When the story opens, twelve-year-old Bud is placed with a new foster family, the Amoses. He soon encounters his new foster brother, Todd, who is the same age and takes an instant dislike to Bud. He teases him mercilessly and calls him Buddy despite Bud’s dislike for the nickname. After a fight with Todd, Bud is forced to sleep in the shed by his new foster parents. An incident involving a hornet’s nest that he mistakes for a bat leads to him getting stung, and he breaks out of the shed in a panic. Having had enough of his new home, Bude pulls a prank on Todd that makes the bully wet the bed, and then Bud escapes the house. He sleeps under a Christmas tree before being met by his good friend Bugs, who he knew from a previous stay at a  boys’ home. The two friends hatch a plan to move out west.

Together, the two friends decide to hike to Hooverville, a new shantytown in Flint, so they can catch a train to California, where they’ve heard jobs are waiting despite the Great Depression. While waiting for the train at Hooverville, Bud befriends a young girl named Deza Malone. He is given food by kind strangers, and gives back by helping Deza wash dishes. Unfortunately, he winds up having so much fun in the kitchen that he’s late for the train, and Bugs leaves without him. Bud chases after the train, tossing his suitcase with his mementos of his mother aboard the train, but misses the train. Bugs tosses the suitcase back out, saving Bud’s possessions, but he’s left behind in Hooverville while Bugs heads on to California. An altercation with the police soon results in Hooverville being burned down, and Bud is on his own on the road.
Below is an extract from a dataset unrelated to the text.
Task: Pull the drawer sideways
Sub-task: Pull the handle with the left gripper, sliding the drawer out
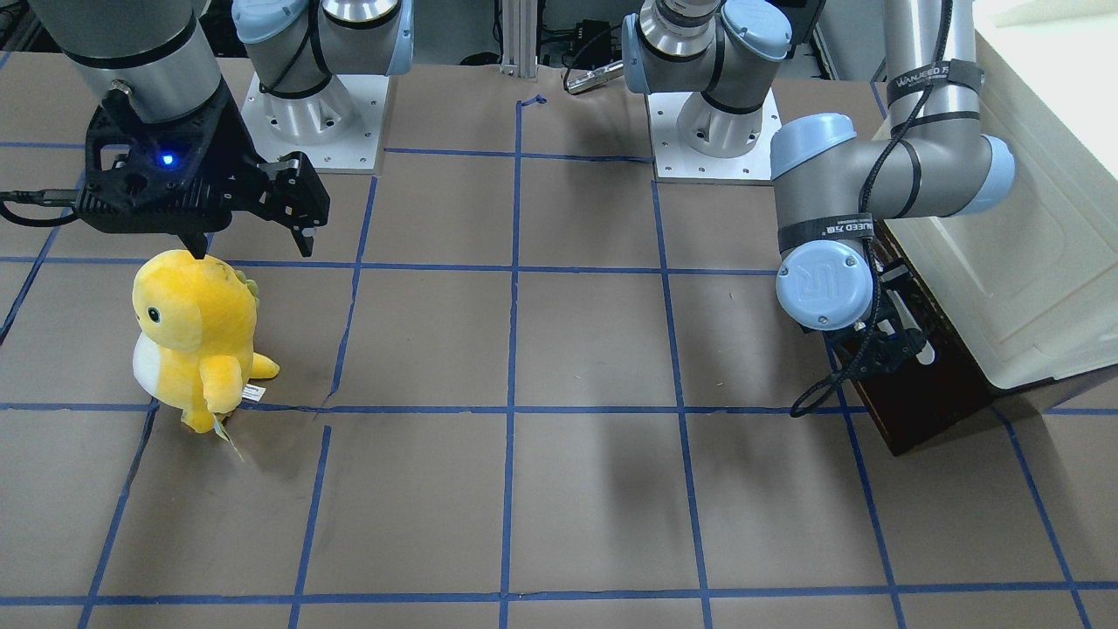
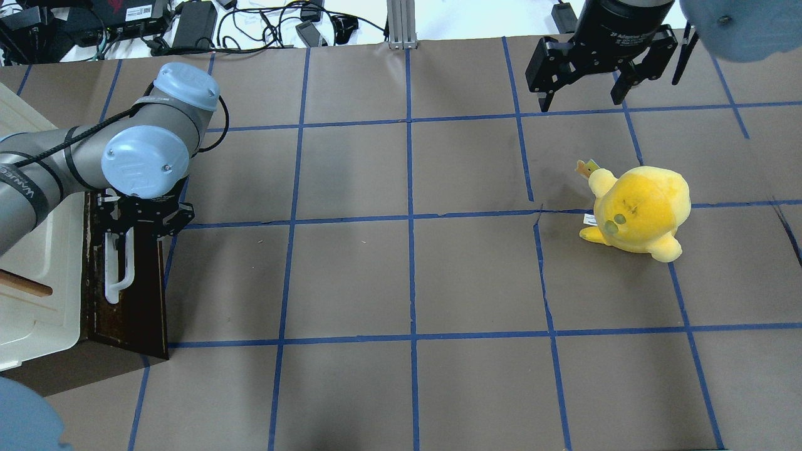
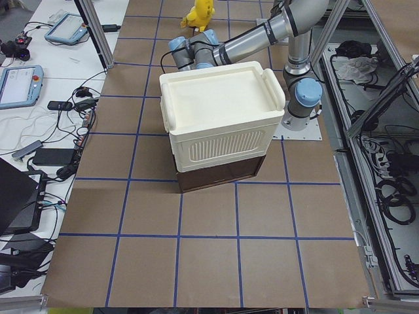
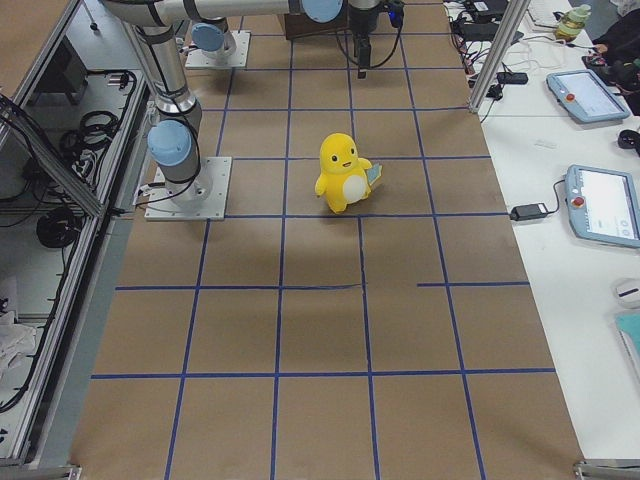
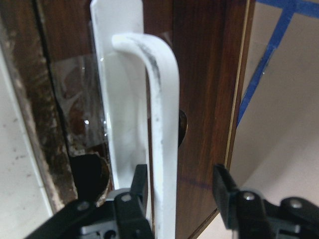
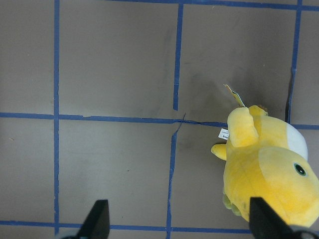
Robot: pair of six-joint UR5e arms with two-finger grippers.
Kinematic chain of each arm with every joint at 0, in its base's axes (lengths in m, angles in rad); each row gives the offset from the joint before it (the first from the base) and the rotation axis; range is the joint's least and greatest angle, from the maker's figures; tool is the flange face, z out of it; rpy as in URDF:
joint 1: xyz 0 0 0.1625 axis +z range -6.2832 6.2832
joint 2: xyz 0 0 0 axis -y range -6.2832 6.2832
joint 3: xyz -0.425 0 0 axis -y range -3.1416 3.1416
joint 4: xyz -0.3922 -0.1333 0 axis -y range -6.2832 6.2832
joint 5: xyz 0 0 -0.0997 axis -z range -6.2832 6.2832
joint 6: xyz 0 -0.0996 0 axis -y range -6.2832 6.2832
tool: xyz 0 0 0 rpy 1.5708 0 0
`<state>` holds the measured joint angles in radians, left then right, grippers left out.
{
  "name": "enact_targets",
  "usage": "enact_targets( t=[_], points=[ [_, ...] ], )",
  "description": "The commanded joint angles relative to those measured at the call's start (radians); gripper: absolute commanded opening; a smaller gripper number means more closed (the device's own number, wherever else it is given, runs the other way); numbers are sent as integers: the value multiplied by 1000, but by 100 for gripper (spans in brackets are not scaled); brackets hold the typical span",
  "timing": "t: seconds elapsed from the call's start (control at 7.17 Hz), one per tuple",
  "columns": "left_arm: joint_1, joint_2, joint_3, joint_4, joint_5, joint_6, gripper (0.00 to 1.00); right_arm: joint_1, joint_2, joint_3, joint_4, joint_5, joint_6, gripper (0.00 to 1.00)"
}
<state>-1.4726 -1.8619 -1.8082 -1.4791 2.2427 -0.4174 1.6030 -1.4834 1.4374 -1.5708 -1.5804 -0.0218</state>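
Note:
The drawer [image 2: 135, 294] sits at the bottom of the cream-white cabinet [image 2: 37, 250], its dark brown front toward the table's middle. Its long white bar handle [image 2: 122, 263] runs along the front. My left gripper [image 2: 147, 228] is at the handle's far end. In the left wrist view the gripper [image 5: 179, 194] is open, its fingers [image 5: 138, 191] straddling the handle [image 5: 162, 124]. One finger is close against the bar and the other stands apart. My right gripper [image 2: 579, 103] is open and empty above the table, beyond the plush.
A yellow plush toy [image 2: 639, 210] stands on the robot's right half of the brown table, also seen from the front [image 1: 188, 336]. The cabinet [image 3: 219, 111] stands at the table's left end. Cables and devices lie beyond the far edge.

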Motion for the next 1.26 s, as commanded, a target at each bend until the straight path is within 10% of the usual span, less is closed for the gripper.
enact_targets(
  t=[0.0, 0.56, 1.12],
  points=[
    [2, 3, 0, -9, 27, 0, 49, 0, 0, 0, 0, 0, 0, 100],
    [2, 1, 1, -12, 32, -3, 42, 0, 0, 0, 0, 0, 0, 100],
    [0, 1, 6, -13, 32, -3, 13, 0, 0, 0, 0, -1, -1, 100]
  ],
)
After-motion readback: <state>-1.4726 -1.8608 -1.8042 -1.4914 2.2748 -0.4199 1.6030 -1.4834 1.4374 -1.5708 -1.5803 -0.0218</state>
Bud researches a little more about his mother at the local library. He  then starts walking towards Grand Rapids where he hopes to find answers about his mother’s life and possibly seek out his father, whom he’s never met. Bud winds up getting a ride from Lefty Lewis, an old man who knew Buddy’s mother. Bud knows his father’s name is Calloway, and Lefty tells him that his father is a famous musician. They have a long road trip, and Buddy finds out that Lefty is a political activist and helps labor unions organize. Bud arrives in Grand Rapids and Lefty leaves him where Calloway is known to perform. Bud heads into the show and is shocked to see Calloway is a very old man who is still performing on stage. Bud approaches the old man and tells him he’s his son. Calloway coldly denies it. Bud is shocked and broken, wondering if his entire quest was for nothing.

Although Calloway makes clear he doesn’t want anything to do with Bud, the rest of the band takes a shine to the boy and lets him hang around and help the band. Bud soon starts to feel like he’s at home with the oddball group of musicians who have formed a makeshift family of their own. The only negative is Calloway, who seems to want to scare Bud away at every opportunity. Bud continues to help out at the old theater, called the Sweet Pea, and eventually gets the chance to play a saxophone himself. He falls in love with the instrument. When Calloway sees the stones that Bud carries with them, he’s enraged and accuses Bud of stealing them, as Calloway recognizes them from his past. It turns out that Calloway isn’t Bud’s  father—he was Bud’s mother’s father. Although Mr. Calloway is shell-shocked with grief at being reminded of his dead daughter, Bud comforts him, and the two are finally able to bond. Bud leaves his mementos of his mother with her father and practices the saxophone. Although he had a rocky road to get there, he feels like he’s finally home.

Christopher Paul Curtis is anAfrican American writer of children’s literature. He has published eight books so far, most focusing on African American history. He is best known for Bud, Not Buddy and The Watsons Go to Birmingham—1963, both of which were critically acclaimed and received multiple awards. More recently, he released a spin-off of Bud, Not Buddy. The Mighty Miss Malone focuses on scene-stealing character Deza Malone from Hooverville. He was awarded the 2000 Coretta Scott King Award as an outstanding African-American author.